Soucieux de démontrer la justesse de ses intuitions, Devereux a accompli avec Jimmy P., alcoolique atteint de migraines, de vertiges, de troubles de la vision et de l’audition, une tâche de précurseur. Après la guerre, de retour dans sa réserve indienne, après avoir été gravement blessé à la tête en France, Jimmy P. n’est plus parvenu à trouver sa place dans une communauté encore fidèle aux anciennes mythologies héroïques indiennes et très partiellement intégrée à la société américaine.

psychanalyse médicalisée

Le film de Depleschin rend bien compte de l’ambiance qui régnait dans l’immense établissement de psychanalyse médicalisée, dirigé par Menninger. La solitude et le désarroi des pensionnaires, soumis à une multiplicité d’examens, éventuellement douloureux, font peine à voir. L’oxyencéphalogramme subi par Jimmy, longuement filmé, ne dissimule rien de l’inutile dureté de certains tests.

Heureusement, l’amitié qui s’est progressivement développée entre les deux marginaux équilibre la brutalité d’un personnel médical trop sûr de sa compétence.
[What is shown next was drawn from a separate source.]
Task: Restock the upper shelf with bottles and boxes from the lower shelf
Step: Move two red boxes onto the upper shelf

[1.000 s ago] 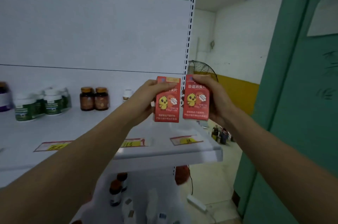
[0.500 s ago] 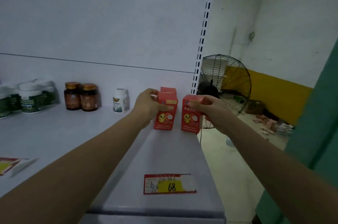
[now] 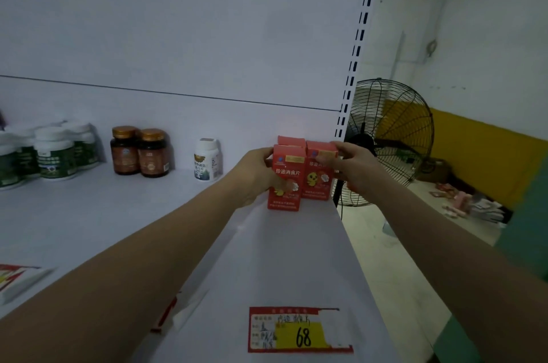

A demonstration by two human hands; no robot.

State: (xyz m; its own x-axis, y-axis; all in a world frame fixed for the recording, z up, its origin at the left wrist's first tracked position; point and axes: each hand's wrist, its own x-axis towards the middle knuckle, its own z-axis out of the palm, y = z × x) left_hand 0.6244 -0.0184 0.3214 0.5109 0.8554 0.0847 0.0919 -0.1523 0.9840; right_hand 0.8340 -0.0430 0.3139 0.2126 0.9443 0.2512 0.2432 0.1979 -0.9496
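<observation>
Two hands set a pair of red boxes upright at the right end of the white upper shelf (image 3: 261,258), close to its back panel. The left hand (image 3: 256,175) has its grip clamped on the left box (image 3: 287,171), thumb across the printed front. The right hand (image 3: 354,171) pinches the right box (image 3: 315,184) at its top corner and right edge. The two boxes sit side by side with their edges meeting (each carries a yellow cartoon chick), and a third red box (image 3: 292,140) stands just behind them. Farther left along the shelf stand a white bottle (image 3: 207,159), two amber bottles (image 3: 139,152) and a cluster of green-labelled bottles (image 3: 56,155). A price tag (image 3: 299,330) marked 68 lies at the shelf's front edge, and a black fan (image 3: 391,140) stands beyond the slotted upright (image 3: 358,45).
</observation>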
À certains moments, les traitements prescrits semblent même accroître les souffrances des malades.

cure fondée sur l’empathie

[Image : Sans titre]

Devereux, lui-même, malgré sa délicatesse, n’est pas exempt de maladresses. À la fin de son analyse, Jimmy P. lui reproche d’avoir cherché à l’éloigner de la religion chrétienne. La critique a d’autant plus porté que le thérapeute avait abjuré la religion juive, et qu’il plaidait pour une cure fondée sur l’empathie. Devereux ne l’écrit pas mais l’exemple de Jimmy et la réussite de son analyse l’ont soutenu dans ses propres errances.

Jimmy débarrassé de ses symptômes les plus handicapants, les deux amis ne se sont jamais revus. Pour se conformer au protocole de publication en vigueur aux U.S.A., Devereux a modifié tous les noms propres dans l’étude qu’il a consacrée à ce cas exceptionnel. Ainsi s’explique qu’il ait été impossible de retrouver trace de celui qu’il avait rebaptisé Jimmy Picard.

Psychothérapie d’un Indien des plaines de Georges Devereux, traduit de l’anglais par Françoise de Gruson, en collaboration avec Monique Novodorsqui, préface d’Élisabeth Roudinesco, Fayard, 2013, 678 p. [Reality and Dream, 1951, première édition française, Fayard, 1998.].- Passionnant.